Clearly They Didn't Recognize Me

I carry a notebook with me, always. I realize that there are people who don’t – but what do they do when the ideas happen, when bits of unusual conversation crop up?

Don’t tell me it goes unrecorded!

Even on the bus, the notebook is always at the ready.

And so it was with some surprise that I overheard the end of a conversation on said bus the other day that incorporated a subtle nod in my direction and one of them saying, “Hey, we might have problems, but at least we’re not on the bus writing in our diary.”

And then they laughed.

Excuse me? Writing in my diary?

Do these people have any idea who I am?!

I like thinking that, by the way. “Do you know who I am?!” So pretentious! So ridiculously self-satisfied. Reminds me of a cousin, a cross between Marilyn Monroe and Marilyn Manson, who used to get into Jerry-Springer-worthy bar fights that always started with her bellowing, "How dare you! How dare you!!"

Perhaps I have taken this whole blogging thing too seriously. It’s one thing to have had business cards made for passing out at readings but perhaps it’s another to have commissioned the plaque I hope to hang in the main hall at my old high school.

“Home of the Cardinals and Pearl, Blogger Extraordinaire, Snappy Dresser, and Recipient of the 1980 Worst-Smelling Gym Locker Competition. Go Cards!”

Still. Those two guys – I should have them killed.

32 comments:

ellen abbott said...

Obviously they didn't realize who they were dealing with. And what a close shave they had and didn't even know it.

powdergirl said...

Oh I think you probably did kill the miscreants(I love that word), but are much to wily and clever to admit to it on the internet, bet your note book tells the true tale of blood shed and slow agonizing death on public transport.

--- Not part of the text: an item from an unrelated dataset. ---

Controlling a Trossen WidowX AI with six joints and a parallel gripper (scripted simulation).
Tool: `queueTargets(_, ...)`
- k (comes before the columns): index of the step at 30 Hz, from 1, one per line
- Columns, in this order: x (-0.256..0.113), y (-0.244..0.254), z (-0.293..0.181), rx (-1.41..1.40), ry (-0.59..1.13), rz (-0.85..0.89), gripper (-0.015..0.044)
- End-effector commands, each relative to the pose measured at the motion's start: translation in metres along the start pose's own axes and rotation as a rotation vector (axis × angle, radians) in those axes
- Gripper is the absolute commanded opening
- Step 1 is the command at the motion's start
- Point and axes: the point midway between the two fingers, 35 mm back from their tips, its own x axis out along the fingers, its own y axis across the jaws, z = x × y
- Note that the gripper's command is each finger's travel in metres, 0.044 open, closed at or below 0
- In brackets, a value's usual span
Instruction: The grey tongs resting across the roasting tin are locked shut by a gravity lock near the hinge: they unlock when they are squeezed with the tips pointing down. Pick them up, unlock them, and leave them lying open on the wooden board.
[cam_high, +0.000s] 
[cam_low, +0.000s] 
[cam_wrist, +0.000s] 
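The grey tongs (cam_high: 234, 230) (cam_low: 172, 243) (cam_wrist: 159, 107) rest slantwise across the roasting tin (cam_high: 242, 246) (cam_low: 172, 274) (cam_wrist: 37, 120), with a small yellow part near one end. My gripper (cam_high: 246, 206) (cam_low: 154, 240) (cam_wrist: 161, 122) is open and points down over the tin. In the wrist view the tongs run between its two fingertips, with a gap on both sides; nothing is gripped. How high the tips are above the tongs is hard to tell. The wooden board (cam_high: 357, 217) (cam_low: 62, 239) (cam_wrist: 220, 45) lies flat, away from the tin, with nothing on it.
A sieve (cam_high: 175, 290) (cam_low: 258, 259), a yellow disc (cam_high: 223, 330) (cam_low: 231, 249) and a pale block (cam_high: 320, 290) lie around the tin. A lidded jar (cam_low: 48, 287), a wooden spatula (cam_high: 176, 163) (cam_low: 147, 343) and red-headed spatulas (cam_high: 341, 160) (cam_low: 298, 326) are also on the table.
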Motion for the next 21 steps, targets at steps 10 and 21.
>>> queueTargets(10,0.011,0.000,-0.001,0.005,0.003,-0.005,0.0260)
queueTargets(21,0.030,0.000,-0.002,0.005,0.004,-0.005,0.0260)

I'm on to ya Pearl, but as an admiring fan, I'll keep your little secret : )

Eva Gallant said...

Pearl, you crack me up! I always have to keep coming back!

Bossy Betty said...

Perhaps a crown on your head would help in situations like this.

Leenie said...

So how are you going to off them? The following comes from the website 101 Ways to Kill People:

1) Suffocation 2) Hanging 3)Paper Cuts Everywhere
4)Shoot them in the head
5)Cut Limbs off slowly
6)Do the Volcano experiment inside them
7)Rusty spoons through liver
8)Paper cut them, then make then take a dip in vinegar
9)Give them one paper cut, then throw them in a pool full of hungry piranhas
10)Make them walk into a building full of Jews and yell ‘Hail Hitler!’

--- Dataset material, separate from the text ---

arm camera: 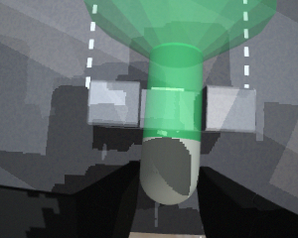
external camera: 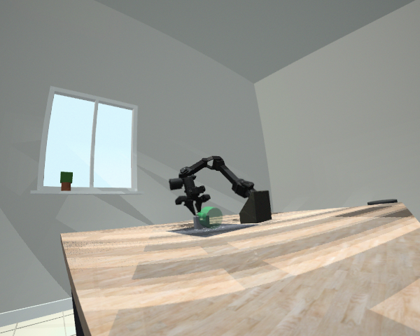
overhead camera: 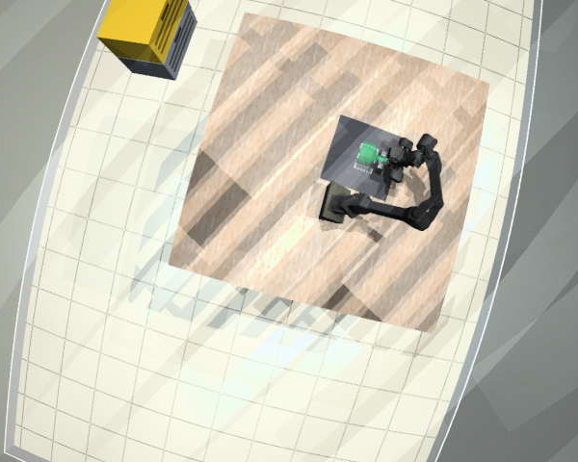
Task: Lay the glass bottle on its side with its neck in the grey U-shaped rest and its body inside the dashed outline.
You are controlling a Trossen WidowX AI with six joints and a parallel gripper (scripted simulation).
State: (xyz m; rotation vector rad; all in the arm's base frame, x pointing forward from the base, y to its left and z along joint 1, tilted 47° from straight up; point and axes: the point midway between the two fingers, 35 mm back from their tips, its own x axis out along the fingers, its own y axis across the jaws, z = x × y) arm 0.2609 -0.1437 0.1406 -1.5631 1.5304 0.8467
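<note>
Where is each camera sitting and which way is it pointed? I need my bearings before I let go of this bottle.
Top: high overhead, facing down at the table; shows the whole arm.
Exterior: low, beyond the table's edge, looking across it toward the window; shows the arm side-on.
Wrist: by the gripper, facing its fingertips; shows only dark fingers.
Top and wrist share the dashed outline.
</note>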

More where those came from. But I know nothing, nothing.

alwaysinthebackrow said...

If only they knew that you would be putting them on your blog, holding them up to ridicule and shame. That's show them. They would know who they were dealing with then. That'd shut them up. But they will never know. Because you are too smart for them.
I should carry a notebook. I always forget the good stuff. I think.

Rene/ Not The Rockefellers said...

Look up, with utmost arrogance, and proclaim it is not a diary...IT'S A MaNiFeStO.

Of course it would be way more awesome if you were clipping out letters of the alphabet from magazines while doing that. Just a thought, though I don't want to micro-manage.

~Rene

WrathofDawn said...

How dare they? How very dare they?

"It's not a diary. It's a hit list. You're number 7. And 8. MWAHAHA!"

a Broad said...

I especially like Wrath of Dawn's idea ...
Pearl to the 2 Knuckleheads.... "You , my good man, and you too, are now on The List.
I would avoid going out after dark from now on, IF I were you, which Thank God, I am not."

Symdaddy said...

The "How dare you! How dare you!!" part reminded me so much of my sister ... only for emphasis she says "How very dare you! How very dare you!!"


Leenie: Die korrekt schreibweise ist "Heil" und nicht "hail"!

Jhon Baker said...

You should have them killed, or at least have smiled and said "it's not my diary, I keep a small gun hidden in that one. This is a notebook filled with descriptions of the more idiotic of the bus population that will be in my next book." or even better "I was going to draw a neat juxtaposition between the habits of F. Scott Fitzgerald and myself but it would have been lost on you."

The Unbearable Banishment said...

Did you point out that it's a moleskin diary? Little turds. You should have flashed them. That'd shut them up in a hurry.

Douglas said...

Two words, Pearlessence, two words...

digital recorder

One shaped like a hand grenade, perhaps. Though that might cause a bit of a stir on the bus.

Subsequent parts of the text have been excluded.